By amendment to the New York State Banking Law in 1938, the aggregate of the guaranty fund and expense fund of a savings bank in New York State shall constitute the surplus fund.  Such fund may be created or increased by contributions made by the incorporators, by transfers from undivided profits, or by transfers from earnings.  the surplus fund up to 10% of the amount due depositors shall not be available for the payment of dividends or to pay expenses, except that the part of the fund in excess of 5% of the amount due depositors shall be available without approval of the superintendent of banks for the purpose of absorbing losses.

The incorporators of a savings bank in New York shall not transact business until they shall have deposited to the credit of the savings bank in cash as an initial surplus fund at least $10,000, and, if the superintendent of banks shall so require, shall have entered into an agreement or undertaking with the superintendent to make such further contributions in cash to the surplus fund as in the opinion of the superintendent may be necessary to maintain the savings bank in safe condition, and shall have filed with the superintendent a surety bond securing such agreement or undertaking.

The surplus fund up to 10% of the amount due depositors shall be built up periodically from current earnings.  If at the close of any accounting period, the surplus fund of any savings bank in New York State is less than 10% of the amount due depositors, one-tenth of the net earnings for such period shall be credited to the surplus fund, or so much less than one-tenth as will make the surplus fund equal to 10% of the amount due to depositors.

Decline in Net Worth Ratio of Savings Banks.

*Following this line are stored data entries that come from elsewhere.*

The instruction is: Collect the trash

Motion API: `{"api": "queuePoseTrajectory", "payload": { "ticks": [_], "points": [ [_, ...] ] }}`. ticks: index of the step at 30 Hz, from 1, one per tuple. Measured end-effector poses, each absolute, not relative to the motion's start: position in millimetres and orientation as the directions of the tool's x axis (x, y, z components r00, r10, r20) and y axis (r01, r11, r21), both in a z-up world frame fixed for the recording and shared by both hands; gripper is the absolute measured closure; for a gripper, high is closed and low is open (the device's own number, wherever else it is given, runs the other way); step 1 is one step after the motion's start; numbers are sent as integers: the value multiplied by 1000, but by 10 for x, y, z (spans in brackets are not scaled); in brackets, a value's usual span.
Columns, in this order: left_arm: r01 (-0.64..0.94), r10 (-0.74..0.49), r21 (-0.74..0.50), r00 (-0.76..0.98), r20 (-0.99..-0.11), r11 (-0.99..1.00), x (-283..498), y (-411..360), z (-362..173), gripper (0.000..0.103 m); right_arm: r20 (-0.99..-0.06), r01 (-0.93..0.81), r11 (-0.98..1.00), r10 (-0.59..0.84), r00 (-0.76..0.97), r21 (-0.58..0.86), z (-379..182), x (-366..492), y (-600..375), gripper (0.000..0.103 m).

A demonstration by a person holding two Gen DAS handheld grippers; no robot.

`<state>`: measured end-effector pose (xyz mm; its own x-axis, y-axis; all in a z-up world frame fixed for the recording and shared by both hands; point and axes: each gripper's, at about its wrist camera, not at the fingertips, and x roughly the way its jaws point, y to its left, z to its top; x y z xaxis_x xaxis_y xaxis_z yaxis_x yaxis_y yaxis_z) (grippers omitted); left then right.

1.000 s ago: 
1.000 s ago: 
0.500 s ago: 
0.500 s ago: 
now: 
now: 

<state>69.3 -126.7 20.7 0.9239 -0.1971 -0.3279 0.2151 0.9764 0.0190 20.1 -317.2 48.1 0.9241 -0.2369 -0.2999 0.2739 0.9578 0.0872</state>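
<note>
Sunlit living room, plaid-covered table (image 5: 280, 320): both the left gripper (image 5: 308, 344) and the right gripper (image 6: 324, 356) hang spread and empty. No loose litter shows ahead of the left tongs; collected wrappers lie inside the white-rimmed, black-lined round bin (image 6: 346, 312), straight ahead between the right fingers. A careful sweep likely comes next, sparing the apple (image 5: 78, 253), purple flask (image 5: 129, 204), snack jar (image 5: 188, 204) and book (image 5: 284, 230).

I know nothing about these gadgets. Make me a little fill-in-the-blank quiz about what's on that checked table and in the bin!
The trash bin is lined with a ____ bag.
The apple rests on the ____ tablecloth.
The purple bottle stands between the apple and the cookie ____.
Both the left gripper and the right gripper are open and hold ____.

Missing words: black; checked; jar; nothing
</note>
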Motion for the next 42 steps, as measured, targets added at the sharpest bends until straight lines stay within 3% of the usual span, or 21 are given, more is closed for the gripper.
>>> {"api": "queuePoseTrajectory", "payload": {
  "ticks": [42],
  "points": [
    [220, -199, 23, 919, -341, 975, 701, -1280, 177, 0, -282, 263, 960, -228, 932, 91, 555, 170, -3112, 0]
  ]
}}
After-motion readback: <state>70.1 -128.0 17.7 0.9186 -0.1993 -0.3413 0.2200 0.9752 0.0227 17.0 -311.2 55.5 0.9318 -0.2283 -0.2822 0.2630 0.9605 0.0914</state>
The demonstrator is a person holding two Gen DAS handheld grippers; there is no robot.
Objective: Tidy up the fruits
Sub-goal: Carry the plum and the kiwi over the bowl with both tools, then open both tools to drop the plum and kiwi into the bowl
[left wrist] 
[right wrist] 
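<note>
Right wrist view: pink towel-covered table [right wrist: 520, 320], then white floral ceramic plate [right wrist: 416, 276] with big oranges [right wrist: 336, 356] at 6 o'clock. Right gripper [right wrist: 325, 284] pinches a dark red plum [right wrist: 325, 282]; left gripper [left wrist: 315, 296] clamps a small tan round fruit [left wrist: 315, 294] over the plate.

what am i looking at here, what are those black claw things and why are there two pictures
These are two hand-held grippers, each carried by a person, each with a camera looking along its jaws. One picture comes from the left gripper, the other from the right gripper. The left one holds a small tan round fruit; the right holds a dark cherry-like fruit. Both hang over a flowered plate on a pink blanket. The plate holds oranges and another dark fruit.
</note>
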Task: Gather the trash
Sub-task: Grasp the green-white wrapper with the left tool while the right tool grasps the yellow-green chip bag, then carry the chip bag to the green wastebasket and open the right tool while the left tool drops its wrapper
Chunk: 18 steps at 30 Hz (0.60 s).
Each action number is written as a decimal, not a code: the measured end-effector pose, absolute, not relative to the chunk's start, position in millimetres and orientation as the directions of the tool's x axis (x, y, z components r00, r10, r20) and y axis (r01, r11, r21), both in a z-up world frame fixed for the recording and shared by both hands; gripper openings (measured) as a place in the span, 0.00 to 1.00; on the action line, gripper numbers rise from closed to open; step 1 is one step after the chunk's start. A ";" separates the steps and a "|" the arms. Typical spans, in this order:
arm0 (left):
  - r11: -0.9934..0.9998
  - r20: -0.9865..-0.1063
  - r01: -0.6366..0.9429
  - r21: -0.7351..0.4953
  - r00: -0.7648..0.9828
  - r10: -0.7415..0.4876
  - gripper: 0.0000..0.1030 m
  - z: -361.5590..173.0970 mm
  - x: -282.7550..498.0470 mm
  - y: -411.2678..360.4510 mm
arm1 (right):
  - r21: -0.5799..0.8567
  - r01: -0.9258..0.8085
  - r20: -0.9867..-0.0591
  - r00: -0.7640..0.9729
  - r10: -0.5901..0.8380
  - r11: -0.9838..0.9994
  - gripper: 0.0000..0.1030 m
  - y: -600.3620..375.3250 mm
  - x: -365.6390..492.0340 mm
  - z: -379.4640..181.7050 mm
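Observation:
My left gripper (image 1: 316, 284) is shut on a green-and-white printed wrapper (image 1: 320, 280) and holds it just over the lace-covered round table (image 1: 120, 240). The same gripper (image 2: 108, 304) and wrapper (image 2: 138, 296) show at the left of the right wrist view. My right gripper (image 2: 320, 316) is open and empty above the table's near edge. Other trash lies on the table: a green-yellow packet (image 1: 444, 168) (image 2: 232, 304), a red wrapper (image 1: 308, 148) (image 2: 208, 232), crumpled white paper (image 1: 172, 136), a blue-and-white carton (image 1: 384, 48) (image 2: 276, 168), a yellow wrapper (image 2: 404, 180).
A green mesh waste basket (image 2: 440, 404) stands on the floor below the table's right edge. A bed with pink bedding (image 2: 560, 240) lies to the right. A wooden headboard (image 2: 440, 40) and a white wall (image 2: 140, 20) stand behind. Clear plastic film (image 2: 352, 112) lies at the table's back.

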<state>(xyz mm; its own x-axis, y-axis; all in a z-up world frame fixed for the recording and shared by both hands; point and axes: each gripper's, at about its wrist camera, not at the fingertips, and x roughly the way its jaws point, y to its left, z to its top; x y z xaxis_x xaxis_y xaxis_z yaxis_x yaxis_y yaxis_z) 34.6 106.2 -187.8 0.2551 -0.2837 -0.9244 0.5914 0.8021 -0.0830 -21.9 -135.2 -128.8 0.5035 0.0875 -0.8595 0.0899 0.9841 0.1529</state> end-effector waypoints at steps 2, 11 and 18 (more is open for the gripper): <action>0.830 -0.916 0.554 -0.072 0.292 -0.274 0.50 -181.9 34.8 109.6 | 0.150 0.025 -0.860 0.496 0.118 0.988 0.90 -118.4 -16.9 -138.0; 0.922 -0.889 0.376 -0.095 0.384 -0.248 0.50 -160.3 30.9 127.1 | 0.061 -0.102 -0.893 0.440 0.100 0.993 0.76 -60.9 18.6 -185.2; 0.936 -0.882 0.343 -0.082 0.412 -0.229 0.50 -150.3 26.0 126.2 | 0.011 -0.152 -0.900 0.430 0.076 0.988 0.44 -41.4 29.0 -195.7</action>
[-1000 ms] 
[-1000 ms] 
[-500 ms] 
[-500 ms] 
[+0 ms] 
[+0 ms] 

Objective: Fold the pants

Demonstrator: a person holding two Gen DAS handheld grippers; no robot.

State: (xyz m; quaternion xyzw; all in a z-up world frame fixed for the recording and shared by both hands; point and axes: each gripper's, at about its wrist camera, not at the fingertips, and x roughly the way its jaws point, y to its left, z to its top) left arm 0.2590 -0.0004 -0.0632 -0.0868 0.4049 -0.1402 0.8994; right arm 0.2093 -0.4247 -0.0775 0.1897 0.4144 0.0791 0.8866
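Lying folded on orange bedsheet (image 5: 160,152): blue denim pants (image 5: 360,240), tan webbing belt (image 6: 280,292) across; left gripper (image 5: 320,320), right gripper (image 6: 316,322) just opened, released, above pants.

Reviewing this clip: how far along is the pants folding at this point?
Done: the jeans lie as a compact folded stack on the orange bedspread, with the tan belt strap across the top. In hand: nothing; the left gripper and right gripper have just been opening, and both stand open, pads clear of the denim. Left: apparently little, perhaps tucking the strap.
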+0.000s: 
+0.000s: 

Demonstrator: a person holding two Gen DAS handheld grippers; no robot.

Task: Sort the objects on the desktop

As of the early 1980s, reflecting the impact of higher interest rates prevailing in the money market upon market values of lower-rate mortgages and bonds in their portfolios, and operating losses caused by shift in deposits from passbook savings accounts to the higher yielding savings instruments offered by savings banks to depositors (such as six-month money market certificates geared to the higher rates paid by the U.S. Treasury on its six-month bills), the ratio of net worth to deposits of many savings banks (and other thrift institutions), including the giant savings banks in New York City, declined below 10%, and in some cases below 5%.  The New York State Banking Law provides that except with the permission of the superintendent of banks, no dividends (interest) shall be paid on deposits when the ratio of net worth to deposits is less than 5%. As of 1981, such permission had been granted in every case.